El día que Néstor murió nos dio una lección sobre su legado más valioso. Se apilaban en esas charlas, en una lista interminable, una serie de medidas de gobierno y de gestión que llevaban la firma de Néstor y que le habían mejorado visible y notablemente la vida a los argentinos y las argentinas a punto tal de que en ese momento todos y todas teníamos una sensación de incertidumbre de la que no nos podíamos desprender. Pero sin embargo el fondo de la cuestión no tenía que ver necesariamente con aquellas frases sueltas que quizás captamos en las conversaciones en las largas horas de espera. Sí, la gente iba a agradecer porque Néstor les había dado la posibilidad de tener su propia casa, de recuperar el trabajo, de poner su empresa, de mandar a sus hijos a la universidad, de viajar, de jubilarse, de tener una vida digna. Y sin embargo esos parecían quizás los efectos colaterales de algo mucho más grande que Néstor Kirchner nos estaba dejando.
Esa placa roja de Crónica a mí me dolió mucho. Me dolió en ese lugar en donde te duele cuando el amor no es correspondido, cuando se torna inviable un sueño o un proyecto, cuando lisa y llanamente nos parten el corazón. Néstor, con su sonrisa ancha, sus ojos chuecos y su necesidad constante de abrazar al pueblo de la manera más literal posible, metiéndose entre la marea de gente, saltándose los alambrados, llorando frente a todo el mundo cuando nos contaba lo mucho que quería a su compañera coraje, ese Néstor nos dio dos cosas que jamás plasmó en un Ministerio, un decreto, un plan.
La primera es el amor por la política como herramienta de cambio.

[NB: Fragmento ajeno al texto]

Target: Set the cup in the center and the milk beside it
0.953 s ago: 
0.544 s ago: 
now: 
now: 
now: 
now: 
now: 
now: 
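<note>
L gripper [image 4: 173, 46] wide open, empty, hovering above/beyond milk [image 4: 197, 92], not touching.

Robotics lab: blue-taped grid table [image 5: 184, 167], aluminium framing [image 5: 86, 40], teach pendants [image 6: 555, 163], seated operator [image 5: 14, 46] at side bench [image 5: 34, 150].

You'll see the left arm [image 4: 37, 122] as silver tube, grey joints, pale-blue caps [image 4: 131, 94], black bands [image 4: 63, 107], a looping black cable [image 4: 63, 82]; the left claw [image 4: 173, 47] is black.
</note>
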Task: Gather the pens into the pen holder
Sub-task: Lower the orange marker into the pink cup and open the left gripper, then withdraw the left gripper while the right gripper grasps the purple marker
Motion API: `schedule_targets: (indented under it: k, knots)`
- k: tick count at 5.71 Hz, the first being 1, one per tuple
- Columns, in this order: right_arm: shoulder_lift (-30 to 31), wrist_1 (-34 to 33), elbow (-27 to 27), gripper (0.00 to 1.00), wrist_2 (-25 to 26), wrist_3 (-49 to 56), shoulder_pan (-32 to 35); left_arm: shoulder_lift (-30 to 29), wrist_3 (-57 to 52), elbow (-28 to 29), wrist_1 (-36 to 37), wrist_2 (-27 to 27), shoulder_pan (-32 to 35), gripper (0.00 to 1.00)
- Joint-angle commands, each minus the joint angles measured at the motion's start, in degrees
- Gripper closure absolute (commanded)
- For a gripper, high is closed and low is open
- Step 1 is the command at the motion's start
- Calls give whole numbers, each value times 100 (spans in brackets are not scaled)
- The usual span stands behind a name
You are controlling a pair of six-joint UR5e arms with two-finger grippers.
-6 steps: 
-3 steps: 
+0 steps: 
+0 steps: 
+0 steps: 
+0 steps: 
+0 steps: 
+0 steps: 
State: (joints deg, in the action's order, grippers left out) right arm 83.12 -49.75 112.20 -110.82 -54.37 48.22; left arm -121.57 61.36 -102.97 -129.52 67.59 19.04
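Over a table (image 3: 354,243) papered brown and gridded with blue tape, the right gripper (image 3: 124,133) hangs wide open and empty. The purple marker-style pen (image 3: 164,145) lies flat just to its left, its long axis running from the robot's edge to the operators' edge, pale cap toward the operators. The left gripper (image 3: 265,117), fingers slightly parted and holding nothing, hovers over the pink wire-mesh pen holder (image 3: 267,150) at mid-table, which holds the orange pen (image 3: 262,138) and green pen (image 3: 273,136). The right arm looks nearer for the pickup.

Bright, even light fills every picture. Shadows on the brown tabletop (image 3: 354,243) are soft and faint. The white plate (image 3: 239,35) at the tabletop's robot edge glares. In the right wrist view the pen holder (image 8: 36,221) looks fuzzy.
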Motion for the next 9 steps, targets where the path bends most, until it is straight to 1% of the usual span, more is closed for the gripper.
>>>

Le devolvió esa noción a millones de argentinos que la habían perdido y que creían quizás que habían formado parte de una utopía. Y a los nuevos, como yo, nos demostró que no hay manera de hacer nada sino es a través de la política. Pero la noción más importante es quizás aquella que para quienes no crecieron en una casa peronista puede resultar más extraña, esa que a veces nos salteamos cuando pasados de birra entonamos la marcha. La que agita la noción del amor y la igualdad.
Néstor también nos enseñó que el amor por la política infiere una política desde el amor. En esa Plaza, en esas calles, en el silencio de la noche, en las interminables coronas de flores, en el abrazo entre los desconocidos, en la espera para verla Cristina, en la bronca contenida cuando algún que otro traidor se aparecía también en los pasillos de la Casa Rosada, en la transmisión de la radio que nos traía las voces de los referentes latinoamericanos de esa segunda Independencia que estábamos consiguiendo, ahí había un profundo amor. Porque Néstor nos había devuelto la noción de que también a esas cosas, a los decretos, las fórmulas, los números, hay que ponerles cariño.
A Néstor le voy a estar por siempre agradecida por haber sido un tipo común que hizo cosas extraordinarias, por habernos convencido a muchos y a muchas de que la incorrección es una forma válida de acción, de que el poder se puede también ejercer desde la ternura. Y para estos tiempos, y los que vendrán, Néstor nos dejó lo mejor que podía dejarnos: una fórmula infalible, esa que sostiene que con política y con amor cualquier crisis se puede superar.